FORWARD OPERATING BASE KALSU, Iraq -- Like members of a construction road show, they move from camp to camp in western Iraq, making roads, laying gravel and building berms. By the time they get a new base built up, they must move and start all over again.
Marines from Combat Service Support Battalion 1 have spent more than a month working 12- to 20-hour days in the blazing heat to get this camp up to standards for the 24th Marine Expeditionary Unit.
The MEU, which falls under the control of the 1st Marine Division, will be based here for the rest of its deployment. It will help provide security for the Iraqi people in the Babil Province, as they transition to a democratic society.
This is a major change for the MEU, as it normally operates directly from the naval ships it travels on and is not structured to support itself ashore when it comes to a major undertaking such as building a camp almost from scratch, said Maj. Steve A. Plato, the MEU's logistics officer.
The MEU Service Support Group, one of the elements of the MEU, is set up to directly support and sustain the unit for its typical short-term, smaller-scale missions, such as humanitarian assistance operations, aircraft recovery and evacuation of civilians from hostile territory.
While the MSSG is made up of Marines possessing a wide variety of skills, there are not very many people representing each skill, due to the space limitations on the ships, said Plato, a 34-year-old native of Orange Park, Fla.
"We don't have a lot of depth because we would not have the number of racks for them to sleep on," said Col. Ron Johnson, 48, the MEU commander.
Since The MEU does not typically spend six months as a land-based force, it is not built to conduct extended operations this far inland. During Operation Iraqi Freedom, in 2003, the 24th MEU was only away from its ships for about 45 days, said Johnson.
With the new mission for this deployment in mind, the MEU's leaders found it necessary to adapt.
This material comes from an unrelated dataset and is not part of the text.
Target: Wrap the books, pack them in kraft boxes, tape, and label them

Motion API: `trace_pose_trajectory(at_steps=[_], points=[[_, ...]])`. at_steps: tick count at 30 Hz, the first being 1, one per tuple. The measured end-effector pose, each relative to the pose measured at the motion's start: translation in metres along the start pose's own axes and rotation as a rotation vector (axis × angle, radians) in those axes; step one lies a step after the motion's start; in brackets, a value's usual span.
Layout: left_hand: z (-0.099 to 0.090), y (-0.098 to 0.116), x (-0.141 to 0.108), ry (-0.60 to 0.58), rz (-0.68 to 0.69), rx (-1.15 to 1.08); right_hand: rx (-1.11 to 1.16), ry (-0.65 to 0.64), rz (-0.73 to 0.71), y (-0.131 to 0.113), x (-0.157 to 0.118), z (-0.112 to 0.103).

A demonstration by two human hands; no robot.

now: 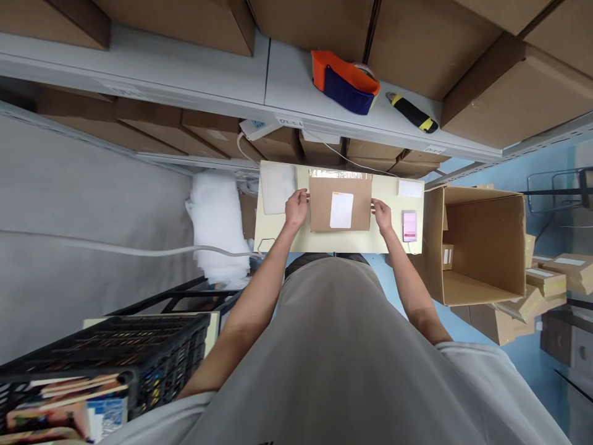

They beefed up their support sections and added some borrowed construction gear.
However, the size of the ship's cargo hold limited how much gear the MSSG was able to bring to Iraq.
"We don't have the heavy equipment capability that exists in the CSSB," said Johnson, a native of Duxbury, Mass.
To compensate for these shortages, the MEU called on CSSB-1, which is part of the 1st Force Service Support Group, to lend its time, personnel and equipment.
"We had to build a landing field ... we had to build a command and control capability and we had to build tents and billeting for the ... Marines that are coming in here," said Johnson. "Some days, these Marines were working 20-hour days to make that work."
The camp looks a lot different than it did when CSSB-1 first arrived in early July.
The 3-foot berm that used to crop up intermittently around the camp is now more than four times as high and surrounds the entire base.
A walk from the living area to the chow tent used to produce its own sand storm from tromping though the pervasive Iraqi "moon dust." Now every trip is accompanied by the sound of gravel crunching underfoot.
That same gravel coats the ground under the newer tent area, as well as the roadways throughout the camp and the forward arming and refueling point, where helicopters of all types land to drop off and pick up supplies.
Most important, from a defensive standpoint, are the dozens of great, gray, concrete monoliths, known as "Alaska" barriers, surrounding the more sensitive areas of the camp.
Standing about 15 feet tall and weighing in at around 17,000 pounds each, the barriers are made to block flying shrapnel from mortars or rockets that the enemy might fire into the camp.
"These guys and gals were working in 125-degree heat, all day long," said Johnson. "Nobody complained."
The Marines of CSSB-1 didn't even stick around to appreciate the fruits of their labor. When they had put the final touches on their work, they packed up their tools, loaded up their bulldozers and headed back to their home base at Camp Fallujah, to be ready for the next call for support.
"Nobody cared that they were going to have to get in there and work these long hours and be able to do something for us -- not their unit," said Johnson. "I can't say enough for those Marines who were out there, and sailors, who worked morning, noon and night to get our camp ready for combat."